24 novembre 2024
Ceux qui mettent leur espérance dans le Seigneur marchent sans se fatiguer (cf. Is 40, 31)
Chers jeunes !
L’année dernière, nous avons commencé à parcourir le chemin de l’espérance vers le Grand Jubilé en réfléchissant sur l’expression paulinienne “Joyeux dans l’espérance” (cf. Rm 12, 12). C’est précisément pour nous préparer au pèlerinage jubilaire de 2025 que nous nous laissons inspirer cette année par le prophète Isaïe qui dit : « Ceux qui espèrent dans le Seigneur […] marchent sans se fatiguer » (Is 40, 31). Cette expression est tirée du Livre dit de la Consolation (Is 40-55) qui annonce la fin de l’exil d’Israël à Babylone et le début d’une nouvelle phase d’espérance et de renaissance pour le peuple de Dieu, qui peut retourner dans sa patrie grâce à un nouveau “chemin” que, dans l’histoire, le Seigneur ouvre à ses enfants (cf. Is 40, 3).

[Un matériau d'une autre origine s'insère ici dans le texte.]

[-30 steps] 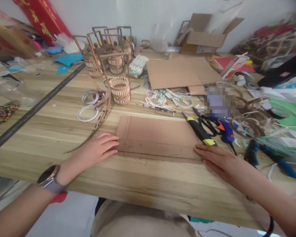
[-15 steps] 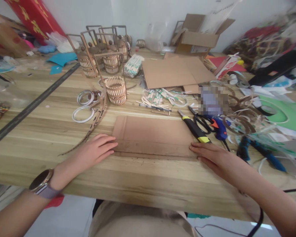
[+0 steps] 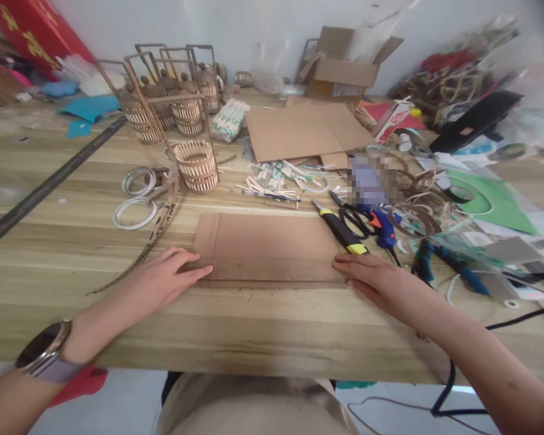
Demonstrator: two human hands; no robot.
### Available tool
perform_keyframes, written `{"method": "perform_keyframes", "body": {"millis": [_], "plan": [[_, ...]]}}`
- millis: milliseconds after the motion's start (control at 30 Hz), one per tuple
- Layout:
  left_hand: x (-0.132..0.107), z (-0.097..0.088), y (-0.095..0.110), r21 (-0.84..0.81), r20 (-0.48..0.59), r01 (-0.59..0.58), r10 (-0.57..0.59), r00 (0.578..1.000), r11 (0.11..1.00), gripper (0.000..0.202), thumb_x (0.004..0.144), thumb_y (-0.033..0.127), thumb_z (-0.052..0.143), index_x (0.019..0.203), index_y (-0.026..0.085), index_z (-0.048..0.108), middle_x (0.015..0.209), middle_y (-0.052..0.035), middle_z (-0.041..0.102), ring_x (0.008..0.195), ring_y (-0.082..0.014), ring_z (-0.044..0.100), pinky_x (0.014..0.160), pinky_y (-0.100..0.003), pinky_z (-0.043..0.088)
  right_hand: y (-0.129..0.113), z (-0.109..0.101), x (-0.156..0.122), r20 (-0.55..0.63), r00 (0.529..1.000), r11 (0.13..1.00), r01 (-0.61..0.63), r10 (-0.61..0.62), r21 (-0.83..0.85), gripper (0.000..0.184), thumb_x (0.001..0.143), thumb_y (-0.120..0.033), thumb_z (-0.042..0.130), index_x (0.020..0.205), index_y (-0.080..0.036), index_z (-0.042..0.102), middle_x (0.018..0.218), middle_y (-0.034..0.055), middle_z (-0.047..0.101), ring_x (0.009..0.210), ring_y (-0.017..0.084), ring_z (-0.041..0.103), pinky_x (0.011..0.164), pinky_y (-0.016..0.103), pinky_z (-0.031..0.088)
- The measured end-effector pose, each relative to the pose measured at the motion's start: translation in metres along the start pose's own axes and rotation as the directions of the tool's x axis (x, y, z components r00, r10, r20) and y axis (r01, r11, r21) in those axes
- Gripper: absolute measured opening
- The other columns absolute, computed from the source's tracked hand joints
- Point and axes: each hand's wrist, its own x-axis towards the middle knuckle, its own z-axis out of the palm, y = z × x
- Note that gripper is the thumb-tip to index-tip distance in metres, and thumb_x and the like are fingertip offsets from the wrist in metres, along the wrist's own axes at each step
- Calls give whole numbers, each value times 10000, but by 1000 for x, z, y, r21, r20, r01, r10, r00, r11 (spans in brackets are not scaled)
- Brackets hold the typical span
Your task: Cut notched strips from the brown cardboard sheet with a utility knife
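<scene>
A rectangular piece of brown cardboard (image 3: 272, 235) lies flat on the table in front of me. Across its near part runs a darker brown flat strip (image 3: 272, 270), roughly parallel to the table edge; its exact material is unclear. My left hand (image 3: 170, 275), with a watch on the wrist, holds the strip's left end between thumb and fingers. At the other end, my right hand (image 3: 374, 275) grips the strip with its fingers close together. A black and yellow utility knife (image 3: 342, 229) rests just beyond the right hand, partly beside the cardboard.
Behind the cardboard stand a small stick basket (image 3: 194, 166) and several handled ones (image 3: 188, 115). Tape rolls (image 3: 135, 212) lie left. Scissors (image 3: 353, 220), a blue glue gun (image 3: 383, 226) and pliers (image 3: 457, 269) crowd the right. Larger cardboard sheets (image 3: 299, 130) lie farther back.
The view has shifted, so the table's things appear farther left. My left thumb and fingers have spread apart more on the strip's end. Strip and cardboard keep nearly the same relation.
</scene>
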Motion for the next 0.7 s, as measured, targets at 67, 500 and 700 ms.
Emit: {"method": "perform_keyframes", "body": {"millis": [67,500,700], "plan": [[0,1,0,-4,-2,-2,2,1000,1000,393,1014,178,466,1315,331,669,1128,-86,645,1116,-243,573,945,-363,532,0,0,0,-6,1000,1000,4,-4,8,412,937,-196,412,1231,-198,700,1293,102,705,1200,244,663,1014,417,559],[0,-2,0,5,27,5,-5,1000,1000,404,1003,173,475,1318,341,663,1145,-87,647,1110,-244,576,959,-375,524,-1,-2,1,-9,1000,999,-1,2,42,424,920,-175,424,1230,-237,707,1289,87,707,1219,243,651,1031,425,551],[14,-14,3,109,44,-59,55,998,992,414,964,92,472,1202,313,728,1191,-87,638,1089,-263,563,939,-409,508,6,6,-1,-16,1000,1000,6,-6,21,432,933,-214,400,1247,-226,697,1287,95,707,1191,259,667,1001,445,569]]}}
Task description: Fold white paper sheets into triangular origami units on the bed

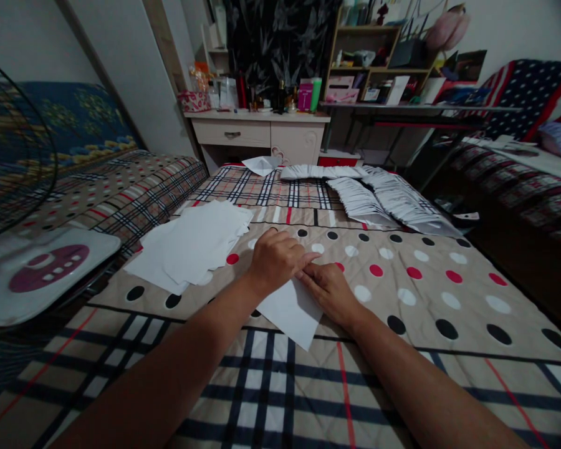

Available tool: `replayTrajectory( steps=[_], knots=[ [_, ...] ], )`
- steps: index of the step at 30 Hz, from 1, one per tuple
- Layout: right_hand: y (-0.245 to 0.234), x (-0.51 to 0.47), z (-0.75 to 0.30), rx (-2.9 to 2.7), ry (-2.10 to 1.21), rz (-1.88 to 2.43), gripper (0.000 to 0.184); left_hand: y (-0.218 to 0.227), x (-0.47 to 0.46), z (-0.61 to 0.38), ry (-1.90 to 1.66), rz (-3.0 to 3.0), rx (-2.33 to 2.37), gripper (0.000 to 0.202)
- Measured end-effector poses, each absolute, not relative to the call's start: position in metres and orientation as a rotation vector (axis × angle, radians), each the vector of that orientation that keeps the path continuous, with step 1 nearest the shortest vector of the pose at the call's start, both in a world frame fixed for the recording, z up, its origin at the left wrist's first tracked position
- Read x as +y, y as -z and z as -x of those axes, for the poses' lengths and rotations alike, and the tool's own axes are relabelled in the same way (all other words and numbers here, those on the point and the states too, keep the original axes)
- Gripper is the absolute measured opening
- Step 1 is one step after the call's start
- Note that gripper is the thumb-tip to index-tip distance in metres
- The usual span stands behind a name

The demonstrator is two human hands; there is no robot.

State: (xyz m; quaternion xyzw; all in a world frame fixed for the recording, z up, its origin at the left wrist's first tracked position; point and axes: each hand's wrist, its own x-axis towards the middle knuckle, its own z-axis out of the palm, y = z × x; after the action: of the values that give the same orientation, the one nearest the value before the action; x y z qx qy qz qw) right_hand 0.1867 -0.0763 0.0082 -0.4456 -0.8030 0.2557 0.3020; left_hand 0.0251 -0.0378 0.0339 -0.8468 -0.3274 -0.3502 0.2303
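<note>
A white sheet of paper (295, 312) lies on the patterned bedspread, one corner pointing toward me; its far part is hidden beneath my hands. My left hand (279, 259) is closed with curled fingers at the sheet's far edge, its thumb reaching to the right. My right hand (328, 288) grips the sheet's right side, fingers together, and its fingertips meet the left thumb. Left of my hands is a loose pile of flat white sheets (206, 240). Farther off on the right lie rows of folded white papers (397, 196).
Another row of folded papers (322, 172) and a single folded sheet (262, 165) lie at the bed's far end. On the left stands a fan (51, 268) with a white base. A dresser (234, 132) and a shelved desk (421, 106) stand behind.
</note>
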Motion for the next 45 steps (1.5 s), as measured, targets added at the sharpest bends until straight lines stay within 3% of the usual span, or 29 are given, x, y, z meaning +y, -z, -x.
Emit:
replayTrajectory(
  steps=[10, 23, 33, 36, 39, 42, 45],
  knots=[
    [-0.015, -0.078, -0.187, -2.104, -0.809, 1.198, 0.039, -0.031, -0.017, 0.005, 1.072, 2.237, -1.169, 0.053],
    [-0.017, -0.082, -0.187, -1.548, -1.384, 1.019, 0.047, -0.03, -0.006, 0.027, 1.248, 2.168, -1.625, 0.06],
    [-0.012, -0.068, -0.201, -1.066, -1.204, 0.98, 0.04, -0.035, 0.0, 0.05, 1.436, 1.884, -1.807, 0.059],
    [-0.011, -0.059, -0.206, -0.9, -1.131, 0.91, 0.035, -0.034, -0.004, 0.044, 1.43, 2.044, -1.633, 0.05],
    [-0.011, -0.057, -0.206, -0.873, -1.152, 0.917, 0.026, -0.034, -0.014, 0.023, 1.321, 2.374, -1.289, 0.017],
    [-0.012, -0.059, -0.205, -0.858, -1.218, 0.917, 0.023, -0.034, -0.023, 0.004, 1.172, 2.51, -1.075, 0.06],
    [-0.013, -0.061, -0.203, -0.862, -1.297, 0.875, 0.023, -0.03, -0.024, -0.004, 1.125, 2.551, -0.981, 0.061]
  ],
)
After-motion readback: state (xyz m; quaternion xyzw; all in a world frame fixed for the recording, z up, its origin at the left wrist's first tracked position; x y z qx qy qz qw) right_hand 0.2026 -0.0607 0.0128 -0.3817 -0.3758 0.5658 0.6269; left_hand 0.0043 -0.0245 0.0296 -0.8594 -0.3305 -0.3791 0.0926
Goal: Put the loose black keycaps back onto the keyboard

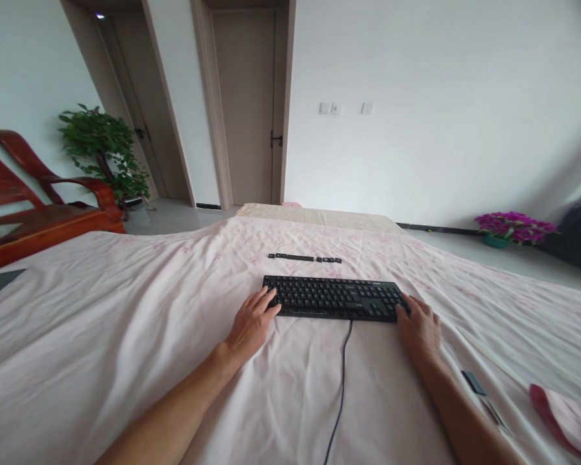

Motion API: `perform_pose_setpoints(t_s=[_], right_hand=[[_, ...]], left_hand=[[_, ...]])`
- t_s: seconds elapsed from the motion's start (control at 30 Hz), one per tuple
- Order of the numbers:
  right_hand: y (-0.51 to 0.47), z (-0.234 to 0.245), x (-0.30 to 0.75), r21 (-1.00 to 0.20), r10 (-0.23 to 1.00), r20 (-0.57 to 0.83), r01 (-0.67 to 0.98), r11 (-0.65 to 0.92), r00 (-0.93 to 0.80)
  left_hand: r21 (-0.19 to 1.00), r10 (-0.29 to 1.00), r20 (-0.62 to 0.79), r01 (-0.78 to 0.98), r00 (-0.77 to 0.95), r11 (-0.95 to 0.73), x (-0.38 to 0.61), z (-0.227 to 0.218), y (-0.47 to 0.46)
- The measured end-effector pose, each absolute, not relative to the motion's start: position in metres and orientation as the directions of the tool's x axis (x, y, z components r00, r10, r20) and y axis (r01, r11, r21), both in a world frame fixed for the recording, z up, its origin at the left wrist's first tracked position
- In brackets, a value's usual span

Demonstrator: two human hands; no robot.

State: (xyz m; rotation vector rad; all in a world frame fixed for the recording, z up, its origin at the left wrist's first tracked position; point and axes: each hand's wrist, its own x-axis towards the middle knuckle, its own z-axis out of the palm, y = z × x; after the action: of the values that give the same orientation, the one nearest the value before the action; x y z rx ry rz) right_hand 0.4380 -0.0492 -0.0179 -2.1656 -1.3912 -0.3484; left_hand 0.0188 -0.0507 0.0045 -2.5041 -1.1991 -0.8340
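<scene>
A black keyboard (319, 296) lies on a pale pink, flowered cloth. My left hand (252, 323) grips its left end, thumb at the front corner and fingertips over the left edge. At the opposite end, my right hand (420, 324) holds the right edge between thumb and fingers. The bottom row of the keyboard looks bare of keys on the left part. Behind the keyboard, a loose space bar (300, 258) and several small black keycaps (329, 260) are laid out in a line. A dark cable (343, 381) runs from the keyboard's front edge towards me.
To the right of my right forearm lies a dark-handled tool (474, 382) with a thin metal end. A pink cloth item (564, 416) is farther right. Beyond the covered surface stand a wooden chair (48, 187), a leafy plant (97, 145) and purple flowers (516, 226).
</scene>
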Motion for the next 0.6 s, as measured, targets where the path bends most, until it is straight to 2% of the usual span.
perform_pose_setpoints(t_s=[0.2,0.6], right_hand=[[-0.0503,-0.0143,0.4315,-0.251,0.77,0.501,0.918,-0.308,0.395],[-0.0505,-0.0136,0.4322,-0.281,0.76,0.488,0.901,-0.329,0.43]], left_hand=[[0.057,0.712,0.561,0.839,0.422,-0.541,0.0234,0.005,-0.0528],[0.099,0.726,0.57,0.845,0.385,-0.526,0.0179,0.0085,-0.0537]])
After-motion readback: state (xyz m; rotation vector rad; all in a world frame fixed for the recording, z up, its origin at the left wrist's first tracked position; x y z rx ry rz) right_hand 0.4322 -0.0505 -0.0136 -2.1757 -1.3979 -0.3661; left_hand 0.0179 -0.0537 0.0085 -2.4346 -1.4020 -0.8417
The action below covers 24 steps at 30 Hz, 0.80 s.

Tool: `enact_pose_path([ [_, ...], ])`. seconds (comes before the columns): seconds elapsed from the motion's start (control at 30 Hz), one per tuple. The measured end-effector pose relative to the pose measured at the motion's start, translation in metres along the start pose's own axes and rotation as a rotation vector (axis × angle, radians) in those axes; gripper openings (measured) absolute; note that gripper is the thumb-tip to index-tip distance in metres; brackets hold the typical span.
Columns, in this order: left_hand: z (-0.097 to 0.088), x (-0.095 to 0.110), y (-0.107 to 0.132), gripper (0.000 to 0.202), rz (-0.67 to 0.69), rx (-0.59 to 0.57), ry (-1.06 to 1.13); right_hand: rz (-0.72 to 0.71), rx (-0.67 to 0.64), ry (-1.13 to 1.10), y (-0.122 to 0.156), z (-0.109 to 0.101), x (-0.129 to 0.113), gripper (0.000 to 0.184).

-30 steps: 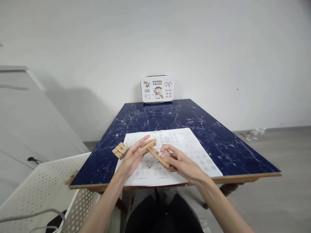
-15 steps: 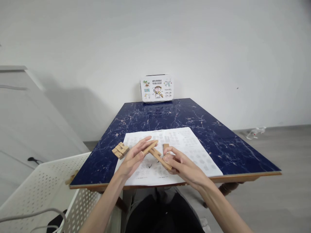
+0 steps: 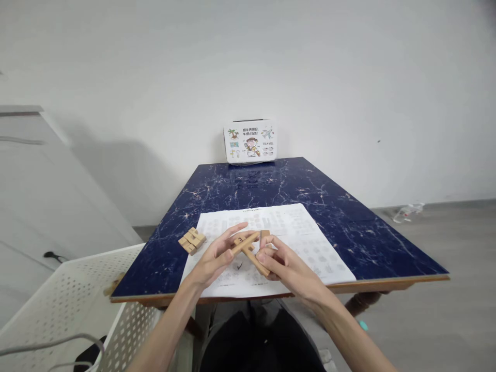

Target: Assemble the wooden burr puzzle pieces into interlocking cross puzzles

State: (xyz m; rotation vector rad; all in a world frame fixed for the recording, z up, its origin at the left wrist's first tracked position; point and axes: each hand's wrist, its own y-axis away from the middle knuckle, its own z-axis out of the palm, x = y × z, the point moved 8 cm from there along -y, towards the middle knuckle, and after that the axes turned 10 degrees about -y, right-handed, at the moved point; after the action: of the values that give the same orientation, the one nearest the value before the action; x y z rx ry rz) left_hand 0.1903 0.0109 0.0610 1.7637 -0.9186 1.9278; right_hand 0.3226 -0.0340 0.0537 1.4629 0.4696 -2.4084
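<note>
My left hand is closed on a plain wooden stick, its thumb pressed along the near side. Between finger and thumb, my right hand grips a notched wooden puzzle piece with a dark mark near its far end. The two pieces cross one over the other, above a white printed sheet. Another wooden block shows just behind my right fingers. Left of my left hand lies a cluster of wooden pieces, on the sheet's left edge and the table.
The blue marbled table carries a white printed case at its far end, against the wall. At the lower left stands a white perforated basket with a cable across it. A clear plastic item lies on the floor at right.
The stick in my left hand has swung across the notched piece and sits slightly lower and further right. My right hand has shifted a little left. The loose cluster stays put.
</note>
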Motion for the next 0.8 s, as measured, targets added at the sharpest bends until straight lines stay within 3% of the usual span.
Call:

Aujourd’hui aussi, nous vivons une époque marquée par des situations dramatiques qui engendrent le désespoir et nous empêchent d’envisager l’avenir avec un esprit serein : la tragédie de la guerre, l’injustice sociale, l’inégalité, la faim, l’exploitation de l’être humain et de la création. Souvent, ceux qui paient le plus lourd tribut, c’est vous, les jeunes qui ressentez l’incertitude de l’avenir et n’entrevoyez pas de débouchés certains pour vos rêves, courant ainsi le risque de vivre sans espérance, prisonniers de l’ennui et de la mélancolie, parfois entraînés dans l’illusion de la transgression et des réalités destructrices (cf. Bulle Spes non confundit, n. 12). C’est pourquoi, chers amis, j’aimerais que l’annonce de l’espérance vous parvienne également, comme ce fut le cas pour Israël à Babylone : aujourd’hui encore, le Seigneur ouvre devant vous une route et Il vous invite à la parcourir avec joie et espérance.
1. Le pèlerinage de la vie et ses défis
Isaïe prophétise une “marche sans fatigue ”. Réfléchissons donc à ces deux aspects : la marche et la fatigue.
Notre vie est un pèlerinage, un voyage qui nous pousse à nous dépasser, un voyage à la recherche du bonheur ; et la vie chrétienne, en particulier, est un pèlerinage vers Dieu, notre salut et la plénitude de tout bien. Les objectifs, les réalisations et les succès le long du parcours, s’ils ne sont que matériels, nous laissent encore sur notre faim après un premier moment de satisfaction, désireux d’un sens plus profond. En effet, ils ne comblent pas complètement notre âme parce que nous avons été créés par Celui qui est infini. Par conséquent, le désir de transcendance réside en nous, le souci permanent de réaliser de plus grandes aspirations, d’aller vers un “plus”. C’est pourquoi, comme je vous l’ai dit à maintes reprises, “regarder la vie depuis le balcon” n’est pas suffisant pour vous, les jeunes.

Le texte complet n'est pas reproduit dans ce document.